Five consecutive snippets from different "comedy banter" shows. Seen them all before.

Do you remember that episode of The X-Files where Mulder swaps bodies with a man from Area 51? I saw it the night before I left for the country of mad murderous Bulgarians - and it was on again tonight.

Ten seconds of "Sex Change Soldier", a sensitive and moving documentary about the first British soldier to go through gender reassignment. And not an exploitative pile of portentous drivel at all. Honest.

An advert for catfood, whose main selling point was that it contains anti-oxidants. I think they should make homeopathic catfood with omega three and macrobiotic provitamins

Another comedy banter show. Except it turned out to be one repeated from an hour earlier.

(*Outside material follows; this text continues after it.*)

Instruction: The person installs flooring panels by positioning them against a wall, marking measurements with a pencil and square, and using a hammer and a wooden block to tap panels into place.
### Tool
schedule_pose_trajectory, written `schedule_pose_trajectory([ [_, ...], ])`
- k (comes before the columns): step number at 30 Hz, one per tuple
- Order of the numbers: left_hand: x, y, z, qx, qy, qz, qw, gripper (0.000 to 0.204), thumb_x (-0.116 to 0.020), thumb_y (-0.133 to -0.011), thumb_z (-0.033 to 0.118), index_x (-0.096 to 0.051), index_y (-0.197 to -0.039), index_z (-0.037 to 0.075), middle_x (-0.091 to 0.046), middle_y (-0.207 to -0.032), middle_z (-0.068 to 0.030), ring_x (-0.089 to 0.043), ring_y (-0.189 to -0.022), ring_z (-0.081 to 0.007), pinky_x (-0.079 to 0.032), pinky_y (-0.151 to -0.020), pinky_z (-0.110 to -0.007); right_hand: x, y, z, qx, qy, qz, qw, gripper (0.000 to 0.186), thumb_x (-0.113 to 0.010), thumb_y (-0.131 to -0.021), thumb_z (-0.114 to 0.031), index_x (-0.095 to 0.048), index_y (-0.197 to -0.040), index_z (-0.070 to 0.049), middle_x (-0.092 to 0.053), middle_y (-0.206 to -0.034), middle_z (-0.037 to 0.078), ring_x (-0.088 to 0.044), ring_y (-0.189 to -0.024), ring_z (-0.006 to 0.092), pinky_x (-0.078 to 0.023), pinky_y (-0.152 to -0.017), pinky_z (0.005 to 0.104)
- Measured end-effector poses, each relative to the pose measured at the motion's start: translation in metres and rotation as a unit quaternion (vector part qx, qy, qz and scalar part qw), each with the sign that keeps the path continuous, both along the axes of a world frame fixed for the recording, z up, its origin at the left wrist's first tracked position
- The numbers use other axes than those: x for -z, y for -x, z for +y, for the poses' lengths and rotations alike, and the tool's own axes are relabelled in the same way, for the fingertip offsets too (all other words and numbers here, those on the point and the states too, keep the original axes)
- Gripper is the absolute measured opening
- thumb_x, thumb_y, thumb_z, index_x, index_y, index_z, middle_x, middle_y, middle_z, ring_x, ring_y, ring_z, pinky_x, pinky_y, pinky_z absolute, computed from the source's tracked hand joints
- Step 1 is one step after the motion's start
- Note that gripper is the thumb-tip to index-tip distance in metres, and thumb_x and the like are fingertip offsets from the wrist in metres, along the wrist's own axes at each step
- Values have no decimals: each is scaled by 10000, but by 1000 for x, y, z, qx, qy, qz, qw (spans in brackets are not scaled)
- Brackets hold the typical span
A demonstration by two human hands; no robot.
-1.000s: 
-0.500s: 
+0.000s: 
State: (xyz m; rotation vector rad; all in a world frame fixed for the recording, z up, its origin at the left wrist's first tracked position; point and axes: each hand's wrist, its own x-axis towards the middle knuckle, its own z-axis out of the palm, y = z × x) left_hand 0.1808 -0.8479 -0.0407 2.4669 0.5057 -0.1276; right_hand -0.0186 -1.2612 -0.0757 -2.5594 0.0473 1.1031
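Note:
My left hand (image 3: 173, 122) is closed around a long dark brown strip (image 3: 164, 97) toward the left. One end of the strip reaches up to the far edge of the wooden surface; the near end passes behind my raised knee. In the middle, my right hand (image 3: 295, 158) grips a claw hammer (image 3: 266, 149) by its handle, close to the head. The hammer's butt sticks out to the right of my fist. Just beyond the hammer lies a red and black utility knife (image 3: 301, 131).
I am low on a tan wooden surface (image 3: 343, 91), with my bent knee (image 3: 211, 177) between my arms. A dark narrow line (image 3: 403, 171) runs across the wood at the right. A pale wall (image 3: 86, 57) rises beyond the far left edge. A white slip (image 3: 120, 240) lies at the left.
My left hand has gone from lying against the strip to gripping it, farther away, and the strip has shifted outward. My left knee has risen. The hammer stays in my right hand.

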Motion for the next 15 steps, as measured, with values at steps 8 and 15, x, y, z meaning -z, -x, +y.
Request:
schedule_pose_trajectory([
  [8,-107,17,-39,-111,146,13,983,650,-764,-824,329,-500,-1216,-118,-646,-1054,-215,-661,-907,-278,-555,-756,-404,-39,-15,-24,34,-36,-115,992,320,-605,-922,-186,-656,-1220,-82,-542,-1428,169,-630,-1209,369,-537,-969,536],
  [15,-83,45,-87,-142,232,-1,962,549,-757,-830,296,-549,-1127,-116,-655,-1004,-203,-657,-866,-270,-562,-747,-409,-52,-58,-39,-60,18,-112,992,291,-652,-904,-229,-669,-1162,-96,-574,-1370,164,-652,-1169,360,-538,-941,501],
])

Today's word is Lomography. Taking photos of whatever's in front of you with a cheap camera, and later seeing how the fringing, blurring, wrong colours and bad technique all combine to make an arresting image. It's the old idea of executing a hazy plan in the heat of the moment using wholly inadequate technology, and letting serendipity turn it into art.

My thanks to C for reminding me of the notion, and to my parents for providing me with a camera which can be badly misconfigured. I'm going to give it a go - party as a break from trying to get these dratted computers to work. Sadly, when you apply lomographic technique to a laptop, all you get is a paperweight.

Results soon.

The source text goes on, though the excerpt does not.